Уайксс сделал удивленное лицо и слегка улыбнулся «гостям».
— То-то, красавчик, — пробурчал стражник.
Путь оскорбляют. Сейчас закончится этот глупый ритуал, уродцы уберутся вместе со своей вонью и примитивными клятвами…
Жрец уже закончил свою пышную и бессмысленную речь. Ему первому налили чашу, начали наполнять чаши «гостям» и хозяевам. Посуды не хватало — кто-то побежал на кухню.
— А я вообще нэктара не пробовала, — похвастала девица, улыбаясь Уайкссу.
— Вроде бражки, только в голову чуть шибче шибает, — пояснил приказчик. — И привкус тонкий. Примерно как у северного джина.
Уайксс принял чашу — подали не свою, непочтительно сунули простую, глиняную, со щербатым краем посудину. Нэктар пах сильно, почти мерзко.

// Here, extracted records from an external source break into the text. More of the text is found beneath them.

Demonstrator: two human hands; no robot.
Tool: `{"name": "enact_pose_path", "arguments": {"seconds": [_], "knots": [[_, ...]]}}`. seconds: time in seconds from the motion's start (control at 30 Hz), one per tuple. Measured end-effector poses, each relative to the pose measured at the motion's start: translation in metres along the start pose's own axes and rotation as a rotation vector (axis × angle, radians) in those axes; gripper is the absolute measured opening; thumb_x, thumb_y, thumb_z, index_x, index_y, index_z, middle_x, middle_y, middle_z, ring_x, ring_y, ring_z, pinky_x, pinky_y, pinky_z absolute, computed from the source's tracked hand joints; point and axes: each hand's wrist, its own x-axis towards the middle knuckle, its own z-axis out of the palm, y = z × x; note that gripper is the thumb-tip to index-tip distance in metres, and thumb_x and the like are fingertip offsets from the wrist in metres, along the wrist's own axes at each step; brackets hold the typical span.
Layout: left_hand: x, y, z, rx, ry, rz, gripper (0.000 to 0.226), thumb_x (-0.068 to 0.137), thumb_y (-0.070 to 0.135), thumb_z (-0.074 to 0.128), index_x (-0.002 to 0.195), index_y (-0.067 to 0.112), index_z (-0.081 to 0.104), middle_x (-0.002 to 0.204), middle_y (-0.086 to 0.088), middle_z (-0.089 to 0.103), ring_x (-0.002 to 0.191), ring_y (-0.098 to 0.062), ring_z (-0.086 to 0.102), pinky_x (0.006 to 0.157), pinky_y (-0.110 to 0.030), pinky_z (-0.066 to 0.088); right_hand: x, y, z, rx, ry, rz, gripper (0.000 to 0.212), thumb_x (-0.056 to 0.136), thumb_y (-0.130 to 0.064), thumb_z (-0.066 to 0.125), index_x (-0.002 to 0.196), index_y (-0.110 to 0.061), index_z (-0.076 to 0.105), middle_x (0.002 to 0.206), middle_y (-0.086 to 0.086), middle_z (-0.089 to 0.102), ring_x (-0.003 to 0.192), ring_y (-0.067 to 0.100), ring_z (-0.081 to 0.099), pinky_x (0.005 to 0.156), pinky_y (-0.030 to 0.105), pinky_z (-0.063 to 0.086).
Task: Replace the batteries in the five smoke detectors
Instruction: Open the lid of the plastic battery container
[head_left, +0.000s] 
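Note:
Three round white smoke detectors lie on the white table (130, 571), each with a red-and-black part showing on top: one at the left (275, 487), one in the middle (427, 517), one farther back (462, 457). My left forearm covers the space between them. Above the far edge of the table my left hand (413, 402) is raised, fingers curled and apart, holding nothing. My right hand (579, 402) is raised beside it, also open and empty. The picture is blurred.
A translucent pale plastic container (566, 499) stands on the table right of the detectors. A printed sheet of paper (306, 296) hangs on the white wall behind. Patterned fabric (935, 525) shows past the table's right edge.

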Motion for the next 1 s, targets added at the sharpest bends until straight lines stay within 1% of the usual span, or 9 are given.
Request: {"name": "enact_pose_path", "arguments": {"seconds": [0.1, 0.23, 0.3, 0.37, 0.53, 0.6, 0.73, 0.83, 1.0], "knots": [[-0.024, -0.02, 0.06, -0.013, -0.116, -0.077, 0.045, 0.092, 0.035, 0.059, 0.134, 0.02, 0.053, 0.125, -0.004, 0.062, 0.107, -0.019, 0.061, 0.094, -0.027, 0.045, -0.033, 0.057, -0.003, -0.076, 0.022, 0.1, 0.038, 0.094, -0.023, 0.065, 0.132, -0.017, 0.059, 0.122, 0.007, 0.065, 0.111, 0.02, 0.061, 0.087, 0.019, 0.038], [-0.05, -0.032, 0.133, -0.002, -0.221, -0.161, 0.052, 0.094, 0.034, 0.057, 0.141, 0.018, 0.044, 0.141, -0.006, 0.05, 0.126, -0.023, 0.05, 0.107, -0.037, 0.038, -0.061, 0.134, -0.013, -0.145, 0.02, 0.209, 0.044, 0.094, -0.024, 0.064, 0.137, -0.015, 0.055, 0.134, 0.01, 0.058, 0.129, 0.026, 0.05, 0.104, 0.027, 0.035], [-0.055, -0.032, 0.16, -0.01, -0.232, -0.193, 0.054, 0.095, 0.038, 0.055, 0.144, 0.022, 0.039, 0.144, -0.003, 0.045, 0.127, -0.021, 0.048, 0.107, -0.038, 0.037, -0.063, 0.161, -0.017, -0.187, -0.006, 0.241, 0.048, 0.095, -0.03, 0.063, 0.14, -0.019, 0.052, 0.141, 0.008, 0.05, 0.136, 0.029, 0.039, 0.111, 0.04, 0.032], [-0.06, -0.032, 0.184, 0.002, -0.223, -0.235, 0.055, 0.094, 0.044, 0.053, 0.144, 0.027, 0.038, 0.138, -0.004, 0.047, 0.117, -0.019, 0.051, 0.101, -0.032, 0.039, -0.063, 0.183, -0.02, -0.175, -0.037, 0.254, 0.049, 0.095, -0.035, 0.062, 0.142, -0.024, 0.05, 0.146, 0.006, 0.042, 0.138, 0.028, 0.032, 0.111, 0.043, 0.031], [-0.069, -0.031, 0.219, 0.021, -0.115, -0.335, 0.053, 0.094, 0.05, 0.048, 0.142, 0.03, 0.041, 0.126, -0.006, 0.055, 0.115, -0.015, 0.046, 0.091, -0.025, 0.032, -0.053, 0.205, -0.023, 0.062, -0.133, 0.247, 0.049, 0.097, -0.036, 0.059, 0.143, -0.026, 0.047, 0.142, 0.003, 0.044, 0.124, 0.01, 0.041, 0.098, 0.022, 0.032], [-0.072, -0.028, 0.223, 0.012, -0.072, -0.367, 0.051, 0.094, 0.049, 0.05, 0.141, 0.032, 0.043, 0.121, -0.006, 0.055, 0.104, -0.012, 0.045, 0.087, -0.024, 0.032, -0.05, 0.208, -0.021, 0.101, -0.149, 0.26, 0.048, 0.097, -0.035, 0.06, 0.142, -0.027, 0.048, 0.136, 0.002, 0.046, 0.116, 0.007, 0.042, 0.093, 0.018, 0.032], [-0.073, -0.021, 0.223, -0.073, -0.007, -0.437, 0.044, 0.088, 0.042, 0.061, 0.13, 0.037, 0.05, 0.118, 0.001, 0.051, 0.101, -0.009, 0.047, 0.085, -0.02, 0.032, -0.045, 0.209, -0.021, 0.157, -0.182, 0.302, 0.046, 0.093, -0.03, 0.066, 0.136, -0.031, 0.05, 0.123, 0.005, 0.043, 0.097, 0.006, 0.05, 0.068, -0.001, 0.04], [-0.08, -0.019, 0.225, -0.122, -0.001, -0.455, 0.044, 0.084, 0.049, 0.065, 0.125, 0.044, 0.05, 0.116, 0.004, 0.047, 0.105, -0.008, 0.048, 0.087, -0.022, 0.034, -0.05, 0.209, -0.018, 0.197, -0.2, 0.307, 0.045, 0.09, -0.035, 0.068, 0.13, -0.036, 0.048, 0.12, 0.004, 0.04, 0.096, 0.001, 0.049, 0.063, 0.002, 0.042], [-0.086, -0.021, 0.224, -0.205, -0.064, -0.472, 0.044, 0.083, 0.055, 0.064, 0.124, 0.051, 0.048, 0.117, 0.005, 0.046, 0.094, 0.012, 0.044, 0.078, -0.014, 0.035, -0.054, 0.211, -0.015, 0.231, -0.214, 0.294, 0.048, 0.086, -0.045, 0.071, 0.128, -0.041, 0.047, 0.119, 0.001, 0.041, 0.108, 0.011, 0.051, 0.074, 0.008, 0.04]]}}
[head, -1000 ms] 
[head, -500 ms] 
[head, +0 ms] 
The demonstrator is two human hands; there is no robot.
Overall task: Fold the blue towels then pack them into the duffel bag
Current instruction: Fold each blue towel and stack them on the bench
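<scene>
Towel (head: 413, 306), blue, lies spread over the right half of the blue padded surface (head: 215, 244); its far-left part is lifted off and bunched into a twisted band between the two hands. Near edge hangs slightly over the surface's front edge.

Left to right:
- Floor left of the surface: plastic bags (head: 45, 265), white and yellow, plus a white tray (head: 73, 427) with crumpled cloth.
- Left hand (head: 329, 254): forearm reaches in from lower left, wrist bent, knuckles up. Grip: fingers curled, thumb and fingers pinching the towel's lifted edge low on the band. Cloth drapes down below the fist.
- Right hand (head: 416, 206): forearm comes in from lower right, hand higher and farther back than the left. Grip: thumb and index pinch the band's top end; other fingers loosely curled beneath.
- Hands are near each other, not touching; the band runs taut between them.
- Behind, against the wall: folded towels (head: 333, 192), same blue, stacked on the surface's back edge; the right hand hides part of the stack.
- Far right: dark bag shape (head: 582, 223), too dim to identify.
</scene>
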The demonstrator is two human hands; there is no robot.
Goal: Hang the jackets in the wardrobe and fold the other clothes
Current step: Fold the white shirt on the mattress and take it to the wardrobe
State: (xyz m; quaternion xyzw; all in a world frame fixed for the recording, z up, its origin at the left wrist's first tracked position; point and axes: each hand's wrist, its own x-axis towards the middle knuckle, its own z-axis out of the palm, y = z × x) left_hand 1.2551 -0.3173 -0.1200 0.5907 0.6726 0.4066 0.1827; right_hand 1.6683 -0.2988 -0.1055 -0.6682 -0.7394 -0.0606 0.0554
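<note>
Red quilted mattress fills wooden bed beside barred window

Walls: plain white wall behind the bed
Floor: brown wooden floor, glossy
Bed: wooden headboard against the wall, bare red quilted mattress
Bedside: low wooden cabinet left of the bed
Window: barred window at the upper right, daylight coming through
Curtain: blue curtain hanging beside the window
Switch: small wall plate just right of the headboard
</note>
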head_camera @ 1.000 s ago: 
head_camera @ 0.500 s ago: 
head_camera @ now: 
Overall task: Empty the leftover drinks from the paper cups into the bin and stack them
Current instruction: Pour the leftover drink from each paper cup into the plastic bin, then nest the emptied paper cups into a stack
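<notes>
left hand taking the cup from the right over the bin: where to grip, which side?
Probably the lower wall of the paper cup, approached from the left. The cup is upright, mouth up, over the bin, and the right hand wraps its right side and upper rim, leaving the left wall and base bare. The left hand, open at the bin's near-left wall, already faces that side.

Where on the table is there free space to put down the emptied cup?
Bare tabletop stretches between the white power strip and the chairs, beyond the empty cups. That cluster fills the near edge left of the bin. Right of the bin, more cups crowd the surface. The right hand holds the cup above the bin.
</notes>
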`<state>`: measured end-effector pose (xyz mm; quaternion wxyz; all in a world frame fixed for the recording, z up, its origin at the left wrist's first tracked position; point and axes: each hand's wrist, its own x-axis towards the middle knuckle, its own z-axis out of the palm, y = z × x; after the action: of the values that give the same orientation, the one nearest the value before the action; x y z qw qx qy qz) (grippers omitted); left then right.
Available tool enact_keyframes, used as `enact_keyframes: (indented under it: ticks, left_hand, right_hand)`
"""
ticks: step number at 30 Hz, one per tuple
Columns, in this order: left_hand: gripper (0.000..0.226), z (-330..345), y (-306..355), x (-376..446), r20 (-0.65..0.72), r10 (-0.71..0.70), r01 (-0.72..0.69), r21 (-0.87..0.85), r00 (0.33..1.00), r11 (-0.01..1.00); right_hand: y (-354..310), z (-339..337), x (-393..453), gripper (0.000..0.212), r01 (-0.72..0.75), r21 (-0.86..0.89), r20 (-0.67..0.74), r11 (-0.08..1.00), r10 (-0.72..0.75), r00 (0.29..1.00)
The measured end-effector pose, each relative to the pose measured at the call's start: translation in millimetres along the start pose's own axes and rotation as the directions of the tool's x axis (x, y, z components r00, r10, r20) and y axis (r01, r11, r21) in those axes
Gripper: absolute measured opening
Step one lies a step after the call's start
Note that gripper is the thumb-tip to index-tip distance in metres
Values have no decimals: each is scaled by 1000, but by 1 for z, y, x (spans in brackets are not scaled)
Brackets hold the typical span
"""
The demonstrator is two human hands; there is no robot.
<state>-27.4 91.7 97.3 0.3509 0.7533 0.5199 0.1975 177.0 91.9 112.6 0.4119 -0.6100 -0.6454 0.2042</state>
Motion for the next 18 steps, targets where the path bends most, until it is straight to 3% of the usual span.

— Ух, какой духовитый, — удивилась девица.
Уайксс, наконец, догадался, отчего у нее глаза разные — один подбит и очень густо запудрен.
— Так поклянемся же в вечном братстве! — снова начал жрец.
—…и сестренстве, — хихикнула отвратительная полутороглазая девка, вновь обращаясь почему-то именно к крылатому соседу.
…— в этот миг… разом… вместе… — доносился напев неутомимого жреца.
Кажется, пары нэктара ударили в мозг даже раньше, чем жидкость попала во глотки присутствующим. Почти три сотни ртов одновременно сделали глоток, одновременно скользнул вязкий и жгучий комок в три сотни желудков…
— Это же не нэк… — попытался сказать глядящим на него поверх чаш соседям, Уайксс, но не смог договорить.
— Ух, — согласился приказчик. Юнец звонко засмеялся и чуть не рухнул со спинки ложа.
Уайксс пробовал настоящий нэктар еще в музической палэстре Первого крыла — глоток перед экзаменами, дабы не быть искушаемым грехом списывания. Среди боредов считалось вполне приличествующим обычаем скреплять важные события символическим глотком священного напитка. Ничего особенного. Просто здесь был совсем не тот нэктар.